**Exercise prompt:** Restate the whole listing exactly.

**Collected data:**
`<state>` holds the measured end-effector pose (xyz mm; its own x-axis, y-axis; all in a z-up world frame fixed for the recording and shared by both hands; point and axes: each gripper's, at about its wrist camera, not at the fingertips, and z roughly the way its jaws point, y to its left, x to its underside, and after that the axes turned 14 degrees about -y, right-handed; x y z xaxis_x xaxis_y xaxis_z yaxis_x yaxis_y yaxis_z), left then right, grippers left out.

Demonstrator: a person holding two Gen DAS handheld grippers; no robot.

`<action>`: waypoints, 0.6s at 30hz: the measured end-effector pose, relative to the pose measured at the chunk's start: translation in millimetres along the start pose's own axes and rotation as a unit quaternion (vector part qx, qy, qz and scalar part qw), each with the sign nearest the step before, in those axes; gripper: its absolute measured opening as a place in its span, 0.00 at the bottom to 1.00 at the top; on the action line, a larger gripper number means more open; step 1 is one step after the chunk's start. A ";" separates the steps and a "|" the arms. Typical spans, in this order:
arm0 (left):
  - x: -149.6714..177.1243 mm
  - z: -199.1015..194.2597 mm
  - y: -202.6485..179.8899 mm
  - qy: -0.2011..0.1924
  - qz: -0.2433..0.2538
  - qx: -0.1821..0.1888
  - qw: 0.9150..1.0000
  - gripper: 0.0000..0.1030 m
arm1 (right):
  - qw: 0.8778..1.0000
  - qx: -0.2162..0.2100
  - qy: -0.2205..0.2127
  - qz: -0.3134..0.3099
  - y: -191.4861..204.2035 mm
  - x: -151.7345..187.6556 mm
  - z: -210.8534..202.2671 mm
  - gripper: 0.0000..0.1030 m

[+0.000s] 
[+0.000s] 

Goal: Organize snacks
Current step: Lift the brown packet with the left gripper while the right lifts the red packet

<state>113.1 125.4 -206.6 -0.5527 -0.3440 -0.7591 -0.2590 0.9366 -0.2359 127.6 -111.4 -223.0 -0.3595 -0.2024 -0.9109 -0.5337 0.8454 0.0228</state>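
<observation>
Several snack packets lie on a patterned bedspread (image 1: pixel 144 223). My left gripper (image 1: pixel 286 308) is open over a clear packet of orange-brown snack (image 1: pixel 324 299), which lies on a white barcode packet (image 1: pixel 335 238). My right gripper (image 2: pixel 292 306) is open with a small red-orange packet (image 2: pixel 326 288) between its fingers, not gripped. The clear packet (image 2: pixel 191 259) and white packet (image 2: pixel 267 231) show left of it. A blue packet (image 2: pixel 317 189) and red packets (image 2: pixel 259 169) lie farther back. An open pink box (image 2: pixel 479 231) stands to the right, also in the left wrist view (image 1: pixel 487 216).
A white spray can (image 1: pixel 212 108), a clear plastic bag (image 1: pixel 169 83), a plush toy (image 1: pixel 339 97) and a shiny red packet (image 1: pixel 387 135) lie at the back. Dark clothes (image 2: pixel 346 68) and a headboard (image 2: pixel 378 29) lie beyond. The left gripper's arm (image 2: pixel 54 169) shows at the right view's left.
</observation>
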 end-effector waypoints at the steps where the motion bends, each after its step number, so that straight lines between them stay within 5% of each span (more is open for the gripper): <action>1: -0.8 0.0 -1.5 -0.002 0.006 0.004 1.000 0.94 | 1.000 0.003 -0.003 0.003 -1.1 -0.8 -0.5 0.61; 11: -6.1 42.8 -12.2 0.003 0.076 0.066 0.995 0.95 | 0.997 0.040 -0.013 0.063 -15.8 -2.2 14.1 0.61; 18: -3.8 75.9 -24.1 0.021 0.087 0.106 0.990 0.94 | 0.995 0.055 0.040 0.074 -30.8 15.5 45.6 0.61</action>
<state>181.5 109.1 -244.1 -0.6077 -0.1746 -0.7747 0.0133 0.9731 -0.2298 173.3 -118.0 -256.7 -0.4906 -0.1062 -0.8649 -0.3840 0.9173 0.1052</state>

**Response:**
`<state>` holds the measured end-effector pose (xyz mm; its own x-axis, y-axis; all in a z-up world frame fixed for the recording and shared by both hands; point and axes: each gripper's, at about its wrist camera, not at the fingertips, and z roughly the way its jaws point, y to its left, x to its underside, and after that the axes turned 14 degrees about -y, right-handed; x y z xaxis_x xaxis_y xaxis_z yaxis_x yaxis_y yaxis_z), left then right, grippers left out.

Demonstrator: a person holding two Gen DAS handheld grippers; no robot.

`<action>`: waypoints, 0.6s at 30hz: the measured end-effector pose, relative to the pose measured at the chunk's start: translation in millimetres along the start pose's own axes and rotation as a unit quaternion (vector part qx, qy, qz and scalar part qw), each with the sign nearest the step before, in those axes; gripper: its absolute measured opening as a place in its span, 0.00 at the bottom to 1.00 at the top; on the action line, a larger gripper number means more open; step 1 is one step after the chunk's start. A ";" separates the steps and a "|" the arms. Typical spans, in this order:
arm0 (left):
  - x: -149.6714..177.1243 mm
  - z: -199.1015..194.2597 mm
  - y: -202.6485..179.8899 mm
  - qy: -0.2011..0.1924
  - qz: -0.2433..0.2538
  - qx: -0.1821..0.1888
  - qw: 0.9150..1.0000
  - gripper: 0.0000..0.1030 m
arm1 (right):
  - qw: 0.8778..1.0000
  - qx: -0.2162..0.2100
  - qy: -0.2205..0.2127
  - qz: -0.3134..0.3099
  - y: -191.4861..204.2035 mm
  - x: -151.7345..187.6556 mm
  - z: -210.8534..202.2671 mm
  - gripper: 0.0000..0.1030 m

[+0.000s] 
[+0.000s] 

Goal: Organize snacks
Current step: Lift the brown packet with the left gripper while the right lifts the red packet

<state>113.1 125.4 -206.6 -0.5527 -0.3440 -0.7591 -0.2590 0.9366 -0.2359 127.6 -111.4 -223.0 -0.3595 -0.2024 -0.9109 -0.5337 0.8454 0.0228</state>
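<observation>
Several snack packets lie on a patterned bedspread (image 1: pixel 144 223). My left gripper (image 1: pixel 286 308) is open over a clear packet of orange-brown snack (image 1: pixel 324 299), which lies on a white barcode packet (image 1: pixel 335 238). My right gripper (image 2: pixel 292 306) is open with a small red-orange packet (image 2: pixel 326 288) between its fingers, not gripped. The clear packet (image 2: pixel 191 259) and white packet (image 2: pixel 267 231) show left of it. A blue packet (image 2: pixel 317 189) and red packets (image 2: pixel 259 169) lie farther back. An open pink box (image 2: pixel 479 231) stands to the right, also in the left wrist view (image 1: pixel 487 216).
A white spray can (image 1: pixel 212 108), a clear plastic bag (image 1: pixel 169 83), a plush toy (image 1: pixel 339 97) and a shiny red packet (image 1: pixel 387 135) lie at the back. Dark clothes (image 2: pixel 346 68) and a headboard (image 2: pixel 378 29) lie beyond. The left gripper's arm (image 2: pixel 54 169) shows at the right view's left.
</observation>
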 end-effector waypoints at the steps where the motion bends, each after its step number, so that straight lines between them stay within 5% of each span (more is open for the gripper): <action>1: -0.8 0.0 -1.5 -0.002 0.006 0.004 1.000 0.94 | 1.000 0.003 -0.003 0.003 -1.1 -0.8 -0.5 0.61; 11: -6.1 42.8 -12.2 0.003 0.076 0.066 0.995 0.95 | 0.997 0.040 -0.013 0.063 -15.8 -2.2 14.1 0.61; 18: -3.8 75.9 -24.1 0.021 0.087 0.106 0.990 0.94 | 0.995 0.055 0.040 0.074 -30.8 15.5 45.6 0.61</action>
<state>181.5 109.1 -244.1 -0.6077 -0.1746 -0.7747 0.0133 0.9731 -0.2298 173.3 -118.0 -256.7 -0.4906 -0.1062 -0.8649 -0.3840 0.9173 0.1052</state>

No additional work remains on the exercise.